Buğra'ya sarıldım. Ve tam adem elmasının üstünden öptüm. Çok seviyordum burayı.
"Burası benim"
"Senindir hatun."
Buğra eğilip saçlarımı öptü.
"Mis mi kokuyorsun sen?"
Dediğimde kafamı kaldırıp tam gözlerinin içine baktım. Gözlerinde kendimi görünce ayrı bir mutlu oluyordum. Allah'ım sen bir ömür bu gözlerde kendimi görmeyi nasip et. Ben ölene kadar bu gözlere böyle bakabilirim cidden.
"Dün gece uyumadan önce banyo yapmıştım o yüzden böyle kokuyor olabilirim."
"Sen hep böyle kok olur mu biraz benim kokumdan birazda kendi kokundan"
"Olur"
Bunu hiç düşünmeden demiştim. Çünkü düşünülecek hiçbir şey yoktu. Onun gibi kokmayı seviyordum.
"Ve şimdi galataya çıkalım."
"Emin misin?"
Diye sordum. Belki de neyse o ihtimali aklıma bile getirmek istemiyorum.
"Hiç olmadığım kadar."
Deyip güldü. Haydi çıkalım o zaman galataya!
...
(DENİZ'DEN DEVAM)
"Bal böceğim niye bu kadar tatlısın?"
Diye sordum. Çok tatlıydı lanet olası bir tatlılığı vardı. Dünyadaki tüm tatlılardan daha tatlıydı.
"Sen o gözlerinle bana bakıyorsun çünkü "
Deyince Ela bir kez daha ne kadar şanslı olduğum çok güzel bir şekilde anladım.
"Ela iyiki benim sevgilimsin iyiki benimlesin iyiki varsın hayatımın anlamısın sen. Sen olmazsan tadım tuzum kalmaz be güzelim.
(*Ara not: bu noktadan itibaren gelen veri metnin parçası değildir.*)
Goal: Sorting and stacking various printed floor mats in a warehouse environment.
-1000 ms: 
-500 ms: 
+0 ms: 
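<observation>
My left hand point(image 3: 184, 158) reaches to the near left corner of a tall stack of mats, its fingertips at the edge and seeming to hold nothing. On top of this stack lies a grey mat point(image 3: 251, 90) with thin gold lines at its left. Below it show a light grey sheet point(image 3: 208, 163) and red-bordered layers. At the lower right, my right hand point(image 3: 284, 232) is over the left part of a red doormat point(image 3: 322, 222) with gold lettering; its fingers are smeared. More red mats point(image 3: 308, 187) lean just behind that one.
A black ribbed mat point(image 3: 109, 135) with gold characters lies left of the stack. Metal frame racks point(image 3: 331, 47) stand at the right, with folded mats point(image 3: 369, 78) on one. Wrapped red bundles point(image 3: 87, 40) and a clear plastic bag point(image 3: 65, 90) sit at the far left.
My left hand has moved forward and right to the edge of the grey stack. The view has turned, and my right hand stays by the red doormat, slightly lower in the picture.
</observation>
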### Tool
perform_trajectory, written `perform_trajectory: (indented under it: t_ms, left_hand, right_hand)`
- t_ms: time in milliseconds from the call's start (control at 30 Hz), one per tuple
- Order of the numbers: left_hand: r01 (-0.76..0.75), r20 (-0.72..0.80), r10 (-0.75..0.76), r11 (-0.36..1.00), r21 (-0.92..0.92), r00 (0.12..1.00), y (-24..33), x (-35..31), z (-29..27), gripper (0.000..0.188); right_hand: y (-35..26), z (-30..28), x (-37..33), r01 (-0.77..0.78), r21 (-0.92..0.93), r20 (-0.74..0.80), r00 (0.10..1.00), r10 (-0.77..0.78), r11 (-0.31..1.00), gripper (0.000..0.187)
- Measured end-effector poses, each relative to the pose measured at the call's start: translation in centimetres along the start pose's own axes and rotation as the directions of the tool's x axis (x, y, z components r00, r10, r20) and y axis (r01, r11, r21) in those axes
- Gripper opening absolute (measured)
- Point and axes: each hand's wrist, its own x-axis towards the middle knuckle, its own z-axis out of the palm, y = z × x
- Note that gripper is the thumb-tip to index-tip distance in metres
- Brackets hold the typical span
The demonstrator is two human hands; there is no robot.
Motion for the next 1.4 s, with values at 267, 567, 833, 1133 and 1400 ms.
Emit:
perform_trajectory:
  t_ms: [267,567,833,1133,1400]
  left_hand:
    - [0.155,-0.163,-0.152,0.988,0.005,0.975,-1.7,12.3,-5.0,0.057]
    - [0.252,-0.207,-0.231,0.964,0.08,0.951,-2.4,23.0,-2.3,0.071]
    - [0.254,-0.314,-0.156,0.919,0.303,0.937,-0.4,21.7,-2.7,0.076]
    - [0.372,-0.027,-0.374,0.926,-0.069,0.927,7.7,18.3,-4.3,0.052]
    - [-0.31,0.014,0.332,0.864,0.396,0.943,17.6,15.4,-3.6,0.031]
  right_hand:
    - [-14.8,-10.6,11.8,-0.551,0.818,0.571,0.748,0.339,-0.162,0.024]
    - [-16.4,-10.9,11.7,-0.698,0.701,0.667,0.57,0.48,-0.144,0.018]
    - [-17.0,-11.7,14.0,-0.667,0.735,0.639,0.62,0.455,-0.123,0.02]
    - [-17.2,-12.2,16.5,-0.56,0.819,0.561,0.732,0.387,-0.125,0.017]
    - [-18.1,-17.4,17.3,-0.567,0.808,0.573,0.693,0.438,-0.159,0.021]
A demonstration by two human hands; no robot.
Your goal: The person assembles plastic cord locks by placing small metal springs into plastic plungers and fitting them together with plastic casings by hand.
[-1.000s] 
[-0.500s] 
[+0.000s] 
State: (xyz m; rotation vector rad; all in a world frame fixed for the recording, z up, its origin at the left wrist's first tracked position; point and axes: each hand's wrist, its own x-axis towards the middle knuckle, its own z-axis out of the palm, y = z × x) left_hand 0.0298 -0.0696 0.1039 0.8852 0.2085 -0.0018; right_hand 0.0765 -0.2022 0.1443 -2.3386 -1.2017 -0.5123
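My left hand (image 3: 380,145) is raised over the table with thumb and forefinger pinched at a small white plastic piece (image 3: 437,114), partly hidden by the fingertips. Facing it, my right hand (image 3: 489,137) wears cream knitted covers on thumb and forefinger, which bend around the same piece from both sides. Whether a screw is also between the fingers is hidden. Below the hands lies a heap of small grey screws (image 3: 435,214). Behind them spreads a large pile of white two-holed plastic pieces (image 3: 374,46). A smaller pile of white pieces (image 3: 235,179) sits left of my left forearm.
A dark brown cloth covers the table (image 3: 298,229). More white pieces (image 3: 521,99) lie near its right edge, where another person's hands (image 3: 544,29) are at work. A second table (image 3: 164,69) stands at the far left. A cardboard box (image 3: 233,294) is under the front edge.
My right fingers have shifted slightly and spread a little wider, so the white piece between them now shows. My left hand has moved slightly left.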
Bal böceğim."
"Bende hayatım boyunca senin hep tadın tuzun olurum o zaman güzel gözlüm."
"Seviyorum seni bal böceğim."
"Seviyorum seni sevgilim çok seviyorum hemde"
Çok duygusallaşıyordum ama ben şuan. Ağlayacağım galiba. Hayır yanımda peçete de yok ki. Tüm peçetelerimi tuvalet hakkımda kullandım. Peçete kalmadı o yüzden. Ağlamak olmaz o yüzden.
"Deniz bu ney?"
"Ney ney bal böceğim?"
Dediğimde ela telefonunu gözüme soktu. Bu benim attığım bir fotoğraftı.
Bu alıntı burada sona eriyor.